The pattern also means that blocking Amazon SES as a mitigation is not viable. Organizations receive enormous volumes of legitimate email from SES daily — transactional confirmations, receipts, automated notifications from the SaaS products they use. Blocking the sending infrastructure would disrupt critical business communications.
SES Abuse as a Signal of Broader AWS Compromise
One underappreciated aspect of SES abuse is what it indicates about the attacker’s overall cloud access. SES access does not exist in isolation — it is a capability within an AWS account. An attacker who has obtained valid SES credentials has, at minimum, AWS console or API access to an account configured for email sending.
That account may also have access to S3 buckets, EC2 instances, Lambda functions, or other AWS services, depending on the credentials involved and the account configuration. SES abuse detected by a security team may therefore be a visible indicator of a broader AWS account compromise that extends well beyond phishing campaigns into data storage, compute resources, and connected infrastructure.
Organizations that identify SES abuse originating from their own AWS accounts should treat it as an IAM compromise incident requiring full credential audit and access review, not merely an email policy enforcement issue.

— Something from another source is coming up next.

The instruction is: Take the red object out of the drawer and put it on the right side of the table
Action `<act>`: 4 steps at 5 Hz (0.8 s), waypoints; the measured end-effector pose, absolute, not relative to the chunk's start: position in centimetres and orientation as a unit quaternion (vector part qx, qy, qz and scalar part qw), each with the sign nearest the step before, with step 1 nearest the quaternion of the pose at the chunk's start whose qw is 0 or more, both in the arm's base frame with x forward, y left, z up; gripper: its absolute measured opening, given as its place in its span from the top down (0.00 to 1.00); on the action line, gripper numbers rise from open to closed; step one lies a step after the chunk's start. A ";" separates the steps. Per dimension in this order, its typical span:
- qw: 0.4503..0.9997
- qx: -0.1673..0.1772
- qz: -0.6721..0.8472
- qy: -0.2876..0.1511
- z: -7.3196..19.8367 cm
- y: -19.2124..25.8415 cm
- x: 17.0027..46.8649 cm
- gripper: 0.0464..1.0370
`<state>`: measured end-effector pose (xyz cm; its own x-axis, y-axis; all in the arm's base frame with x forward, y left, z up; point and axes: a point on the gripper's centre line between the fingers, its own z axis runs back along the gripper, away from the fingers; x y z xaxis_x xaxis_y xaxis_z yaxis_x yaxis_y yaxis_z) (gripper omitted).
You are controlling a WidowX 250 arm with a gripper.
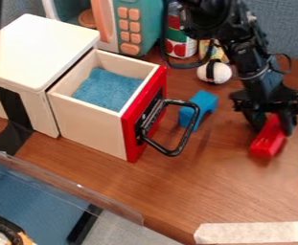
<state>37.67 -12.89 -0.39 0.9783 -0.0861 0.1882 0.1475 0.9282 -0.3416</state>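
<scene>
At three o'clock on the table (234,186), I have the red block (266,142) pinched in the gripper (274,130) — whether it touches wood, I can't tell. I judge this the placing step: settle it flat, then release — gently. Farther off, toward ten o'clock, the drawer (87,122) stands open, blue cloth (108,90) inside.

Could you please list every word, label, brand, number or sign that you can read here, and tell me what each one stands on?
No text can be read.
Can behind the drawer: its label is too small to read.
Toy microwave: no legible marks on its buttons.
Red object at the end effector: no legible text.
</scene>
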 end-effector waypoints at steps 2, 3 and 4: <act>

Detection Approaches When Authentication Signals Can’t Be Trusted
Defending against SES-based phishing requires shifting detection layers. Authentication signals are effectively useless for distinguishing legitimate from malicious SES email. The relevant detection approaches are:
Content analysis and URL reputation. The body of a phishing email, regardless of where it originated, typically contains indicators — unusual URL patterns, mismatched domain names, credential harvesting page characteristics — that content-based filters can identify. Investing in content analysis engines that do not rely on sender authentication as a primary trust signal is necessary for this threat class.
Behavioral anomaly detection. Baseline what legitimate SES email looks like for your organization — which SaaS services send from it, what content patterns they use, what call-to-action patterns appear in legitimate messages. Deviations from baseline are higher-fidelity signals than authentication checks alone.

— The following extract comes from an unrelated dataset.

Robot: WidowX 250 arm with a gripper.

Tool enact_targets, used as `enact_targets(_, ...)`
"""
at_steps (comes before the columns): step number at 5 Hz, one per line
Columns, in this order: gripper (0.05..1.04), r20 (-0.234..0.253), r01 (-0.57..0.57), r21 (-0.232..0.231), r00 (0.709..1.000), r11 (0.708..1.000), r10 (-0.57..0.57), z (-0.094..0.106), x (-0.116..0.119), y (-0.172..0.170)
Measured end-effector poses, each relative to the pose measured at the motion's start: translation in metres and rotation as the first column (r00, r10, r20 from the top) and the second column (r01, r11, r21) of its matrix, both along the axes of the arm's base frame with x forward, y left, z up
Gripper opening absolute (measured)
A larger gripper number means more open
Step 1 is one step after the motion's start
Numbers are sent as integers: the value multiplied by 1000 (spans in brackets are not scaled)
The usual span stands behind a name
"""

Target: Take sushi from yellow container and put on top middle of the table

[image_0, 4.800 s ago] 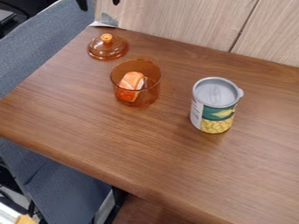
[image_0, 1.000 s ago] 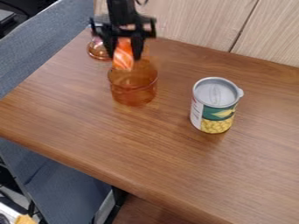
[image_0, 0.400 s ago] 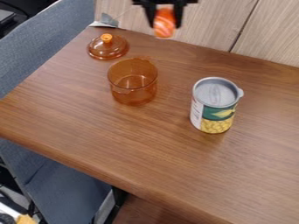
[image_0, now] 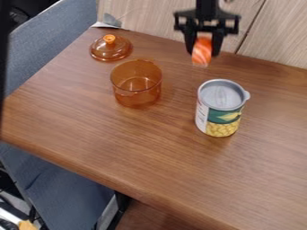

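Your gripper (image_0: 203, 50) has its jaws clamped on the sushi (image_0: 202, 51), its long axis running roughly up and down.

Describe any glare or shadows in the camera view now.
Camera view: small highlights on the orange lid and the orange pot; a pale sheen on the can's top; a soft, faint shadow around its base; a dark strip along the left edge.

Orange sushi (image_0: 202, 51) with white stripes; translucent amber pot (image_0: 137, 93); brown wood-grain table (image_0: 138, 148).

Soft light casts faint shadows across the table (image_0: 138, 152).
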State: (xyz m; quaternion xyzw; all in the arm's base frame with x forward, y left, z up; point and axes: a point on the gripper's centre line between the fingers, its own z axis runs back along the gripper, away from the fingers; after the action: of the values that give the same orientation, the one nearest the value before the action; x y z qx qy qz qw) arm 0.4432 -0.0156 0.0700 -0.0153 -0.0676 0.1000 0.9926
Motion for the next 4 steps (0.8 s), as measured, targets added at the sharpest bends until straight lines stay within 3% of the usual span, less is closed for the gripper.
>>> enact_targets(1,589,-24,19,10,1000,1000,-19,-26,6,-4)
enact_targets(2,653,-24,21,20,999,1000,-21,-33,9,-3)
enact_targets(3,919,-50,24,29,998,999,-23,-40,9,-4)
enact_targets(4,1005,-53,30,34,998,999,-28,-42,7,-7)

AWS account monitoring for SES abuse. Organizations using SES from their own AWS accounts should monitor for unusual sending volumes, new recipient domains, and geographic origination patterns in SES sending statistics. CloudWatch metrics and CloudTrail logs provide the data; automated alerting on anomalies provides the detection.

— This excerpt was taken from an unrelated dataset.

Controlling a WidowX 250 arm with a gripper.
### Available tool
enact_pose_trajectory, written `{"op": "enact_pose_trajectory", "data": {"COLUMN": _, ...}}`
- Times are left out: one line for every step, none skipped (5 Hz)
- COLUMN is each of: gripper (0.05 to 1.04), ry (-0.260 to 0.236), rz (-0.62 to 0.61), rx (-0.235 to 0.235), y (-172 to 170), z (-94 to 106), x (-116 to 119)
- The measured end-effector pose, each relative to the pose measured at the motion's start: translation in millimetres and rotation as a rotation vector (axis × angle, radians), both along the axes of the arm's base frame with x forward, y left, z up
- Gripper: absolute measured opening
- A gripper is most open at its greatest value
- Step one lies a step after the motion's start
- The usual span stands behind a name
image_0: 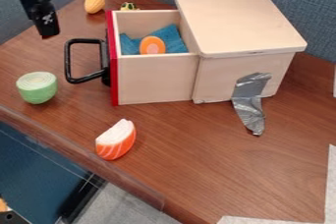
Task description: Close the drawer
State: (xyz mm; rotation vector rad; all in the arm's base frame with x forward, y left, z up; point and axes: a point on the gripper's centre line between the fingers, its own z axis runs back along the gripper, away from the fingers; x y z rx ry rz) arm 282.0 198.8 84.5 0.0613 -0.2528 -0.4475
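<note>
- Drawer juts open from its box near the tabletop's back edge.
- Tape probably anchors the box against pushing.
- Pincer hangs beyond the handle, suiting an inward shove; wide or narrow, I can't tell.

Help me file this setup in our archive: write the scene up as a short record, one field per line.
drawer: open, slid out of its wooden box
front: red, with a black handle
inside drawer: blue cloth, round orange piece
gripper: black, upper left of view, apart from the handle
near side of table: green cup-shaped toy, orange-and-white wedge
far side of table: yellow toy
tape: silver, from box side to tabletop
task status: drawer not yet closed
</note>
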Motion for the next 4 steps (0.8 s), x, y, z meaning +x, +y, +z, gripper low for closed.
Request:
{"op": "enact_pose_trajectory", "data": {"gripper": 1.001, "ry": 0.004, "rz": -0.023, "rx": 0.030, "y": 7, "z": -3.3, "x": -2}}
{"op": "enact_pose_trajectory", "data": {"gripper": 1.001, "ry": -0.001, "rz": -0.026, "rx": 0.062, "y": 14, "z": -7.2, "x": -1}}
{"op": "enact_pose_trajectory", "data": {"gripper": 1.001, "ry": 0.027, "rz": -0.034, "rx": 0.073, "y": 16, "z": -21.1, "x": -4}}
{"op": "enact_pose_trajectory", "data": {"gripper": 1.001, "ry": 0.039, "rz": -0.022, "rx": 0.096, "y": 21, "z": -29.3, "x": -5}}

Report compromised SES accounts to AWS. Amazon actively investigates and suspends accounts engaged in SES abuse. Security teams who identify phishing email originating from SES can report it through AWS’s abuse reporting channels, accelerating the takedown of the sending account.
Recalibrating Email Defenses After Amazon SES Authentication Fails to Protect Against Phishing
SES phishing abuse is accelerating and is not an edge case — it is an established tactic with growing adoption because it works against defenses that organizations have invested heavily in building.
Email security programs that have been tuned to trust highly-authenticated senders need to recalibrate. The threat model has shifted: authentication is now a necessary but insufficient filter, and detection must operate further down the content and behavioral stack.
The connection between SES abuse and broader AWS credential compromise means cloud security posture management — specifically monitoring for unexpected SES activity in AWS environments — belongs in incident detection playbooks alongside the more traditional email security tooling.